Boxpark teams up with Josh Eggleton on Bristol launch: Boxpark, the Roger Wade-led business, has teamed up with Michelin-starred chef Josh Eggleton to help with the curation of food and drink at its first regional BoxHall site, which is now set to open in Bristol next year. Building work has begun on the new venue, which is situated in the Welsh Back buildings on the city’s harbourside. It will feature seven kitchens with food from local restaurants, street food traders, pop-ups and suppliers. Eggleton, who co-owns the Pony Restaurant Group, which includes the Michelin-starred Pony & Trap gastropub in Chew Magna, will be food and beverage ambassador to the new venue and will advise on the trader selection process. In addition, BoxHall will be the new home to Josh Eggleton’s ‘Team Canteen’ initiative – designed to support underrepresented communities in the city through food. Wade told the BBC: “Bristol has a really strong cultural and alternative centre to it and we love that. We want to embrace the local and independent communities there and make it affordable at a street food price. We'll feature the best of local cuisine and support local talent by investing £100,000 in each one of the kitchens so the operators don't need finance to set up. As long as they produce great food, we'll do all the rest.” 
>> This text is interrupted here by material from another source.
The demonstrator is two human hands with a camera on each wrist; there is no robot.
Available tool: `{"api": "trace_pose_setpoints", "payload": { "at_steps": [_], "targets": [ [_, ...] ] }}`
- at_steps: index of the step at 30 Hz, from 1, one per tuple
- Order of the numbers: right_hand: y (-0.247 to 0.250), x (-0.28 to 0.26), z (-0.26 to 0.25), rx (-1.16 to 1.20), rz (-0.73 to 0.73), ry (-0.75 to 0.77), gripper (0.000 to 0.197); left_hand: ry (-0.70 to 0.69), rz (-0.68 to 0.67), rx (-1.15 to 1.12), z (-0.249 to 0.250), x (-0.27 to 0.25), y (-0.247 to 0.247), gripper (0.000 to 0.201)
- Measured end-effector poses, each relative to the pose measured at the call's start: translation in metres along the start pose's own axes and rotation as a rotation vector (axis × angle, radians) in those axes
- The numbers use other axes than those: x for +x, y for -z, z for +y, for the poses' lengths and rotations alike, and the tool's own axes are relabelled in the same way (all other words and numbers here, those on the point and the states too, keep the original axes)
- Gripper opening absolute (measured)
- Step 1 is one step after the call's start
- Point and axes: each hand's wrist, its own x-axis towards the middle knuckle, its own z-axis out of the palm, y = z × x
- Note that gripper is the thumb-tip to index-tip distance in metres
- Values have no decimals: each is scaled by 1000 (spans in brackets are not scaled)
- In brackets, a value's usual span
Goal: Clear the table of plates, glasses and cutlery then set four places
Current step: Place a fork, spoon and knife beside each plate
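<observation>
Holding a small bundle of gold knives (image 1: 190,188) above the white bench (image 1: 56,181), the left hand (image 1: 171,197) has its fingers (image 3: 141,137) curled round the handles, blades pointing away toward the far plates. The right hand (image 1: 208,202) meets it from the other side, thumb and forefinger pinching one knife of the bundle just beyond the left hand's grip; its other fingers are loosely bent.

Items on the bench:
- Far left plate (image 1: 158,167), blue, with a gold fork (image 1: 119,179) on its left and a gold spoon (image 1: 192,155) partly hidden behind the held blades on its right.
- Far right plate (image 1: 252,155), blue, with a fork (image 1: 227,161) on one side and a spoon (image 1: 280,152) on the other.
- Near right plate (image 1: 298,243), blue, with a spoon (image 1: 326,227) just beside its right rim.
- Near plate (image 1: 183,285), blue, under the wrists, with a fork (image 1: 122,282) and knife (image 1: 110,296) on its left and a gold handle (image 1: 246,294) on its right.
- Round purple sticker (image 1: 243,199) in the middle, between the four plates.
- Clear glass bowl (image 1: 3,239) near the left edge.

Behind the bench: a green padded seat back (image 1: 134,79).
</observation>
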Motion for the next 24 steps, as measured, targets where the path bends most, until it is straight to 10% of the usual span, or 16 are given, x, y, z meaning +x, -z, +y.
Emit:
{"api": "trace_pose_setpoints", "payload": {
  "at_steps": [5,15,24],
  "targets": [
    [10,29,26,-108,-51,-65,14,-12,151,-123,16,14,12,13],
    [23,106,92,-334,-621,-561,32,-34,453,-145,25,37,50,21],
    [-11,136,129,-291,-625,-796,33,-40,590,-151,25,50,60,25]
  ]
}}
Park Leisure sold to Sun Communities in £182m deal: Holiday park operator Park Leisure has been sold to US-based real estate investment trust Sun Communities for an enterprise value of £182m by investment and advisory firm, Midlothian Capital Partners (MCP), and a consortium of investors. The deal remains subject to regulatory approvals, as well as the now-confirmed completion of Sun’s acquisition of Park Holidays for £950m, and is expected to close in the second half of this year. Founded in 1998, Park Leisure operates 11 sites all located in coastal areas or areas of outstanding natural beauty across the UK. In the meantime, the group has built a portfolio of owner-led parks with approximately 2,900 pitches. Having acquired Park Leisure in 2017, MCP said it had overseen a period of operational enhancements, as well as “exceptional” growth with Ebitda having more than doubled during its tenure. Park Leisure chief executive Richard Bates said: “As one of the leading holiday operators in the UK, we are excited by the opportunity to grow our holiday park footprint even further, continue to enhance our customer experience and to be able to offer more park landscapes and facilities.” Sun Communities announced the agreed purchase of Park Holidays UK – which owns 42 holiday parks in Britain – in November, with the acquisition representing around 7% of Sun’s properties and 8% of the company’s total pro forma real estate asset value.
 
Wagamama expands cook-at-home range with new mayonnaise products: Wagamama, The Restaurant Group-owned brand, has expanded its cook-at-home range with a collection of new mayonnaise products. The new katsu mayo and firecracker mayo are both now available in Tesco, with both products priced at £2.25. Building on the range of sauces and meal kits it launched last summer, including the katsu curry meal kit, both sauces are vegan and suitable for plant-based diets. Wagamama global executive chef, Steve Mangleshot, said: “We’ve bottled our iconic flavours and spices to create the perfect condiments to add that Wagamama touch to your classic barbecue line-up. Mayo is a fridge staple and carries big flavour brilliantly, which is why we chose it as the vehicle for our bold katsu and firecracker curry flavours.” Wagamama launched its home-cooking range in June 2021, initially in Waitrose before expanding into Morrisons, Sainsbury’s, Tesco and Ocado.